| Problem details |
Repeat precisely the span of lines below that opens with the line containing "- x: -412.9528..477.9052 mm" and closes with the line containing "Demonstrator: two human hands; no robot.", both included.

| Supplied material |
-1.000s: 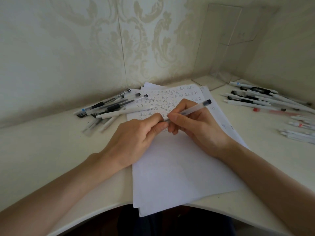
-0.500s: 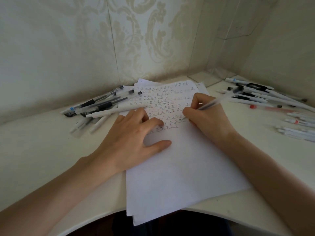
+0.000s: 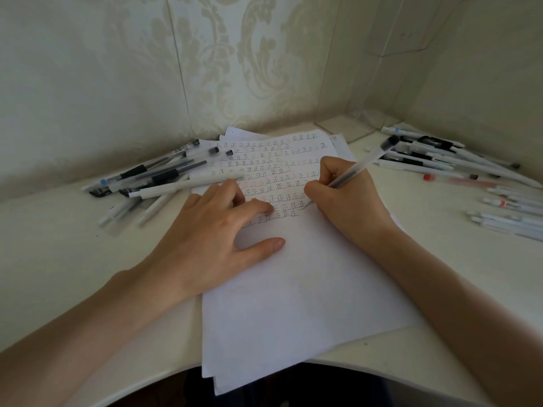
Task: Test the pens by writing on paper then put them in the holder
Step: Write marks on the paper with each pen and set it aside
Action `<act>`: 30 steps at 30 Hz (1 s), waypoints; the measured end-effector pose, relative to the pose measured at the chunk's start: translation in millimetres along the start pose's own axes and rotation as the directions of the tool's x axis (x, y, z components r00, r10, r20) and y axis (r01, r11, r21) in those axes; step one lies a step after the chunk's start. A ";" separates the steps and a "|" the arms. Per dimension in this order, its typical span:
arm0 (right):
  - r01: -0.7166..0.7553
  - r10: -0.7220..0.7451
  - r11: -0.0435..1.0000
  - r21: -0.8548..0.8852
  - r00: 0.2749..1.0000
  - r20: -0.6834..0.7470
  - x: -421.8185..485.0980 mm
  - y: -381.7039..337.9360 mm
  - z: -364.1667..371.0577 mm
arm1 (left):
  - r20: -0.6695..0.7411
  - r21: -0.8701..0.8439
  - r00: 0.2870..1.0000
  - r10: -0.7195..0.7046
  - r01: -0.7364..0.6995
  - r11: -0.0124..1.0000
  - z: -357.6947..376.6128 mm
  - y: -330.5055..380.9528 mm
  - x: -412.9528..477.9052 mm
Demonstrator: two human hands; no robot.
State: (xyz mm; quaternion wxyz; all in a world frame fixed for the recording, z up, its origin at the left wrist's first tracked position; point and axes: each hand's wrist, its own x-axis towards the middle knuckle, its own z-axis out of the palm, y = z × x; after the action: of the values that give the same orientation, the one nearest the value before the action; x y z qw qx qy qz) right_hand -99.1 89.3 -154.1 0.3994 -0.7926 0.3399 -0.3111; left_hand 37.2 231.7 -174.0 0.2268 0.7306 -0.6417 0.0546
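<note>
Since 1.0 s ago the left hand [image 3: 217, 239] has been taken off the pen and laid flat on the stack of white paper sheets [image 3: 293, 304], and the pen tip has been brought down to the sheet; little change is noted against 0.5 s ago. Left fingers are relaxed and spread, thumb out to the side, nothing grasped, palm and fingertips pressing the top sheet. The slim translucent-barrelled pen with a black end piece [image 3: 357, 167] is pinched in the right hand [image 3: 349, 201], with the fingers curled round the lower barrel. Long axis: slanted, running from the tip at lower left to the black end at upper right. The tip points down and toward the person's left, and meets the paper at the right end of the lower rows of handwritten characters [image 3: 264, 165], which are recorded in black and faint red ink. The barrel appears pale grey and see-through; finer detail cannot be told. A heap of black-and-white pens [image 3: 152, 177] is noted on the cream desk top [image 3: 58, 245] left of the paper, and a spread of white pens [image 3: 435, 163] to the right, apart from both hands.
</note>
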 end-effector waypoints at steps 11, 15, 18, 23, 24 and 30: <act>-0.002 0.002 1.000 0.010 1.000 -0.009 0.9 0.7 0.3 | -0.001 0.003 1.000 0.000 0.000 1.000 0.2 0.2 0.2; 0.007 -0.006 0.999 0.039 1.000 -0.001 0.4 -0.2 -0.2 | 0.002 0.000 1.000 0.002 -0.002 1.000 -0.1 -0.1 -0.2; 0.000 0.000 1.000 -0.004 1.000 0.018 -0.2 0.5 0.0 | 0.015 -0.004 1.000 -0.003 0.003 1.000 -0.9 1.0 -0.2; -0.028 0.028 1.000 0.003 0.999 0.028 0.2 -1.7 0.1 | 0.011 -0.008 1.000 0.005 -0.005 1.000 0.1 -0.5 -0.4; -0.032 0.032 0.999 -0.002 0.999 0.033 -0.3 -2.2 0.2 | 0.012 -0.007 1.000 0.002 -0.002 1.000 0.3 -0.7 -0.6; -0.016 0.016 1.000 0.004 0.999 0.042 -2.5 -4.4 0.1 | 0.020 -0.132 1.000 0.007 -0.004 0.991 -4.7 1.8 -0.8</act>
State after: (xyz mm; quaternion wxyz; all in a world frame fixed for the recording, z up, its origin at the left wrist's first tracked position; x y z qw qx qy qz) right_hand -99.2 93.2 -151.0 0.4104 -0.7954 0.3372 -0.2921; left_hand 36.4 234.2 -169.6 0.2677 0.7128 -0.6483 0.0053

| Answer section |
  - x: -412.9528..477.9052 mm
Demonstrator: two human hands; no robot.

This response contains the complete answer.